WHAT IS EXPECTED: Search the data for the string "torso" and gather each line it is in.

*** Block opens ***

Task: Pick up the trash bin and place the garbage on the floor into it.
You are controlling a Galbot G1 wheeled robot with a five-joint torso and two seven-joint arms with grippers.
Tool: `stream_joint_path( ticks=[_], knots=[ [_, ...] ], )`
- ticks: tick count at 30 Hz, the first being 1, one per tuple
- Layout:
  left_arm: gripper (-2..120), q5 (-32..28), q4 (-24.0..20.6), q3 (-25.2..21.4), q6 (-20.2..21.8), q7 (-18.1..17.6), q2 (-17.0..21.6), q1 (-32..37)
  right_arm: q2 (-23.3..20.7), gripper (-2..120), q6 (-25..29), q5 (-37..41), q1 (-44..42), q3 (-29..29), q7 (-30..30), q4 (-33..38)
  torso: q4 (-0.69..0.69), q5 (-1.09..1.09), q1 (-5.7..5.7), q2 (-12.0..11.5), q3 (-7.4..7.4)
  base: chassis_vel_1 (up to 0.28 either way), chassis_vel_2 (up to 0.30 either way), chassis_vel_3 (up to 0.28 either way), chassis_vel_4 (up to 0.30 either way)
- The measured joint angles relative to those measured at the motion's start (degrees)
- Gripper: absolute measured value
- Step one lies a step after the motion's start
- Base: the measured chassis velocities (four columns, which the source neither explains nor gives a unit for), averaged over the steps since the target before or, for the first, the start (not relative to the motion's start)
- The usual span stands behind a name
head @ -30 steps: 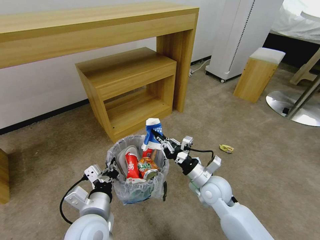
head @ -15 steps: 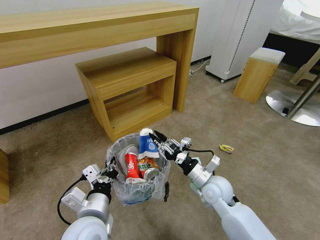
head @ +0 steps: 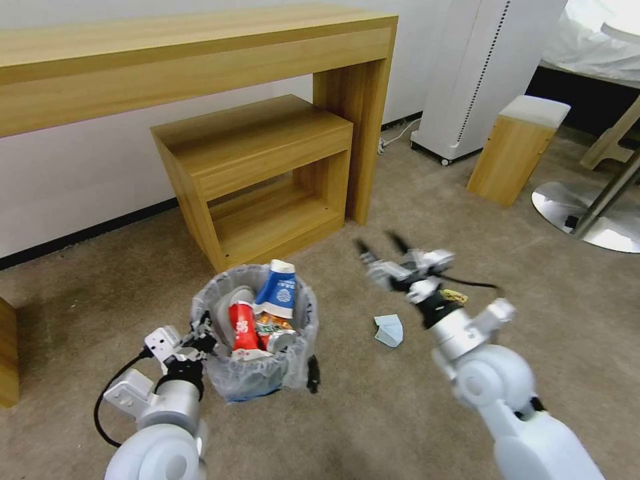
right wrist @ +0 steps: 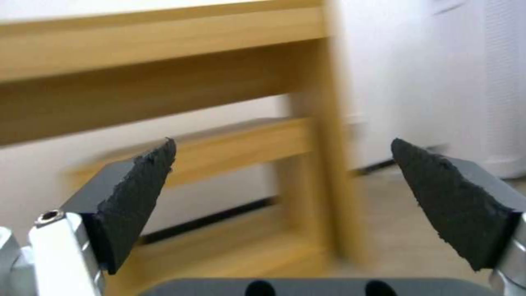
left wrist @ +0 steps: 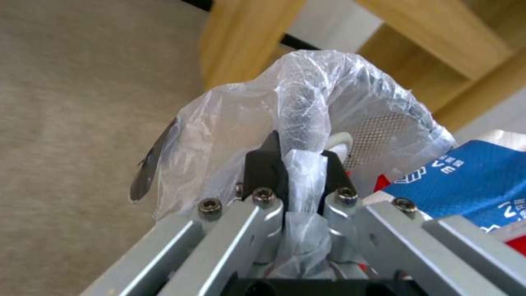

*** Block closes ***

OUTPUT FOR THIS TASK:
You are controlling a Galbot G1 wheeled robot with a five-joint torso and two seven-joint arms with grippers.
  torso: q4 (-0.69..0.69), q5 (-1.09..1.09), q1 (-5.7..5.7), q2 (-12.0..11.5), q3 (-7.4..7.4)

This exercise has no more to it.